- Zimmer in British military custody
- Born: 14 August 1888 Haßmersheim, Grand Duchy of Baden, German Empire
- Died: 20 September 1948 (aged 60) Hamelin Prison, Allied-occupied Germany
- Occupation: Overseer
- Political party: Nazism
- Criminal status: Executed by hanging
- Conviction: War crimes
- Trial: Hamburg Ravensbrück trials
- Criminal penalty: Death

= Emma Zimmer =

Concentration camp overseer

Emma Anna Maria Zimmer (née Mezel; 14 August 1888 – 20 September 1948) was an overseer at the Lichtenburg concentration camp, the Ravensbrück concentration camp and the Auschwitz-Birkenau extermination/concentration camp for several years during the Second World War.

== Life ==

Mezel was born in Haßmersheim, in what was then the Grand Duchy of Baden, and was the eldest child of pharmacist Oscar Mezel and his wife Maria, née Lang. In 1938 she became a guard at the Lichtenburg early concentration camp, where she became assistant camp leader under Johanna Langefeld. She worked alongside Maria Mandl, who became a top-ranking official at the Auschwitz-Birkenau extermination camp.

In 1939 Zimmer was assigned to the Ravensbrück concentration camp, where she served as assistant chief leader, then in October 1942 she became assistant camp leader at Auschwitz II (Birkenau) as an SS-Stellvertretende Oberaufseherin.

On 1 June 1943, a month before her 55th birthday, she was granted permission to stay on staff as an overseer at Ravensbrück, despite her age. She was one of the first chief woman officers at Ravensbrück from 1939 to 1941 and took an active part in the selection of internees to be gassed during 1941 at the Bernburg Euthanasia Centre near Berlin.

Zimmer served as a guard at Ravensbrück and was known in the camp for being brutal and sadistic in her duties, often dealing out corporal punishment. She reportedly "liked to slap", "lashed out with her jackboots" and "walked up and down the ranks carrying a large document file, with which she would beat inmates about the head for the slightest movement or sound". Zimmer referred to prisoners as “bitches” and “dirty cows” who needed to be put into their place and "abused and bullied them in an extreme way."

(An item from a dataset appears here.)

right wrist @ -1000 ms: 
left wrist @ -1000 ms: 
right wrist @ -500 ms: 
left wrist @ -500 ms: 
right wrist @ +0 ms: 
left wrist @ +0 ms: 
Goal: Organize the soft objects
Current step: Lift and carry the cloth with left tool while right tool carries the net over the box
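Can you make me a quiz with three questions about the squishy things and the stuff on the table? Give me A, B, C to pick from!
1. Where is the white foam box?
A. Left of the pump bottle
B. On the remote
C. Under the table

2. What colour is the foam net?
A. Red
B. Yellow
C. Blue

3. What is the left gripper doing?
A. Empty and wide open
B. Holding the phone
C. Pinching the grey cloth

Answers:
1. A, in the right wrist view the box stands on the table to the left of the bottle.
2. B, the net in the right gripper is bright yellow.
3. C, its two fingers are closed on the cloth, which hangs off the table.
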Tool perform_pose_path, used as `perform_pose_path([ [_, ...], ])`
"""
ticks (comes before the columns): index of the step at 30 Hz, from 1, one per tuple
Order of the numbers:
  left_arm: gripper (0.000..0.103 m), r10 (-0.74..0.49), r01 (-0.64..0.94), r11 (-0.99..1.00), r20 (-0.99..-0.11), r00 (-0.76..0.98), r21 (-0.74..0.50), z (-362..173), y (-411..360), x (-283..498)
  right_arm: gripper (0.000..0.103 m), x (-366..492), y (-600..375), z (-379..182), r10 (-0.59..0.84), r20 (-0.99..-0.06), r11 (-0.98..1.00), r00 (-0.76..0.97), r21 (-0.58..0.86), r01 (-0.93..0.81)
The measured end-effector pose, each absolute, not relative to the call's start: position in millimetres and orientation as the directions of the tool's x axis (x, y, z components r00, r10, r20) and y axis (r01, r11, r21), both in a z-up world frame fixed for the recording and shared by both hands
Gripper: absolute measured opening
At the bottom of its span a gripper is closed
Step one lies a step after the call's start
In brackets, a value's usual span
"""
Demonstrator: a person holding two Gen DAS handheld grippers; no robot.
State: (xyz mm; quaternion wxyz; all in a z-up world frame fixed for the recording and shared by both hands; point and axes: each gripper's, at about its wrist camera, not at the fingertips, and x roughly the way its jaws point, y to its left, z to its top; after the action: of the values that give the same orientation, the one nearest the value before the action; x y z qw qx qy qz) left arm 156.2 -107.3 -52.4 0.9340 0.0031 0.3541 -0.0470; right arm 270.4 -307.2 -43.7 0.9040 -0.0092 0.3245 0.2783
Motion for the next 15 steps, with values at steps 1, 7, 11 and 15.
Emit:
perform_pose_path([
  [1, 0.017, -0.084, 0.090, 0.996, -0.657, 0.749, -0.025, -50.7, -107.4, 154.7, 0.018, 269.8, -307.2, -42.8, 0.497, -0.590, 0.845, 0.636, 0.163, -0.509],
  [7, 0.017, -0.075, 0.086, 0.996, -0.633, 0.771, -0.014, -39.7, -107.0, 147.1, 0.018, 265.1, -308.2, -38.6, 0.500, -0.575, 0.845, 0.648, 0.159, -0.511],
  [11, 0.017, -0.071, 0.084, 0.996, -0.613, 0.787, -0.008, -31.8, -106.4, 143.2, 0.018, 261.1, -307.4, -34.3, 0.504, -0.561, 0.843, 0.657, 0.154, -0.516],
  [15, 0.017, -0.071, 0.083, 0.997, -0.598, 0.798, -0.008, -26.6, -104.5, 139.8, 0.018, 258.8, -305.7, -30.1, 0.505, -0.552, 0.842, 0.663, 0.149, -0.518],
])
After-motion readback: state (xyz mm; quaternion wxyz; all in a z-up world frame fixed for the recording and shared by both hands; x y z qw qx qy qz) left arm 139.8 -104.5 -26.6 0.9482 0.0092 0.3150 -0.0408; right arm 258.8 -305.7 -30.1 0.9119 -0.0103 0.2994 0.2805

At Auschwitz she was particularly feared: "Our supervisor was an old and mean SS-woman called Emma Zimmer. She was vicious and dangerous and frightening us constantly with threats, proclaiming in a sadistic voice, ‘I will report you and then you will go away, you know where? Just one way-up the chimney.’ We hated her and were scared of her."

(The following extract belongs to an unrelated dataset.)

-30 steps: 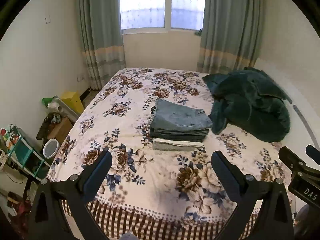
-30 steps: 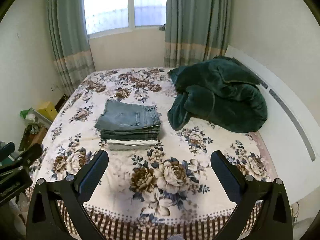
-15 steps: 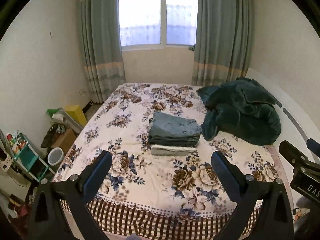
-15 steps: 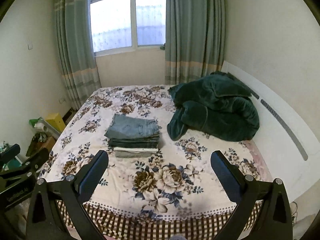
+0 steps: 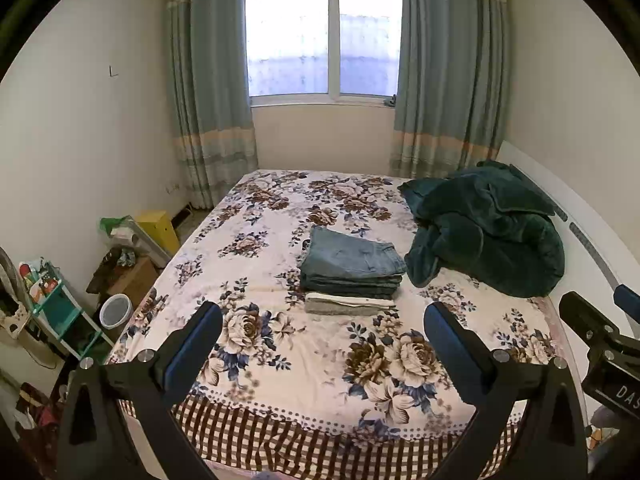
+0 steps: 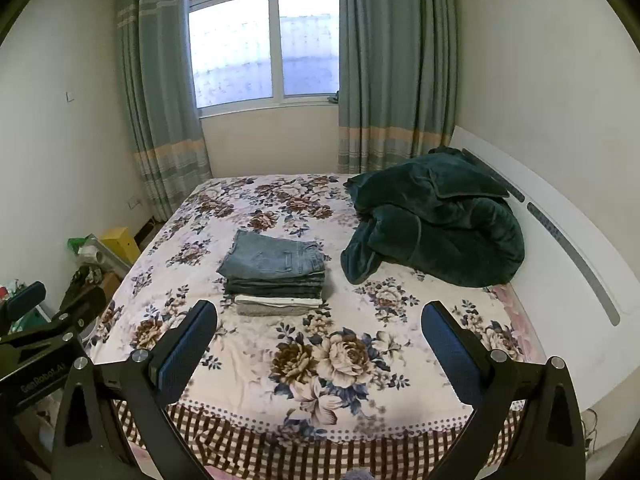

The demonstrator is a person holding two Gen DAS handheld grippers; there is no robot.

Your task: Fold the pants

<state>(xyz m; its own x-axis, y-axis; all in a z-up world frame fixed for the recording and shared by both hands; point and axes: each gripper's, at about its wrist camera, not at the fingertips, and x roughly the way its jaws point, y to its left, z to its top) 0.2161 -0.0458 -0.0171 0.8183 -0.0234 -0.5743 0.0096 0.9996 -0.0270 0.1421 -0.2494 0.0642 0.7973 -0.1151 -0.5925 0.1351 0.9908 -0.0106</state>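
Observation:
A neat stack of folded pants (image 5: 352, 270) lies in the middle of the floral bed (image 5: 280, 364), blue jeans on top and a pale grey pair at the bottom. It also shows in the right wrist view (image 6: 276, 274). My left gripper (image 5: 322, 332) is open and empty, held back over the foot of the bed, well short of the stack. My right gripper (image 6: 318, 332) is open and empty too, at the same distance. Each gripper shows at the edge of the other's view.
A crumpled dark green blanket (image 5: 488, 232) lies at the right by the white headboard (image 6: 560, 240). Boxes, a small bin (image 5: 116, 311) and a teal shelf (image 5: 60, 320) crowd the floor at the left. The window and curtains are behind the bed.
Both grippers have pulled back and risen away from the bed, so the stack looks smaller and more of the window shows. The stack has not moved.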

She was awarded the War Merit Cross Second Class without swords for her long service in the SS.

== Death ==

Zimmer stood trial at the seventh Ravensbrück Trial and was sentenced to death for her war crimes. She was hanged by the British executioner Albert Pierrepoint on the gallows at Hamelin Prison on 20 September 1948, when she was 60 years old.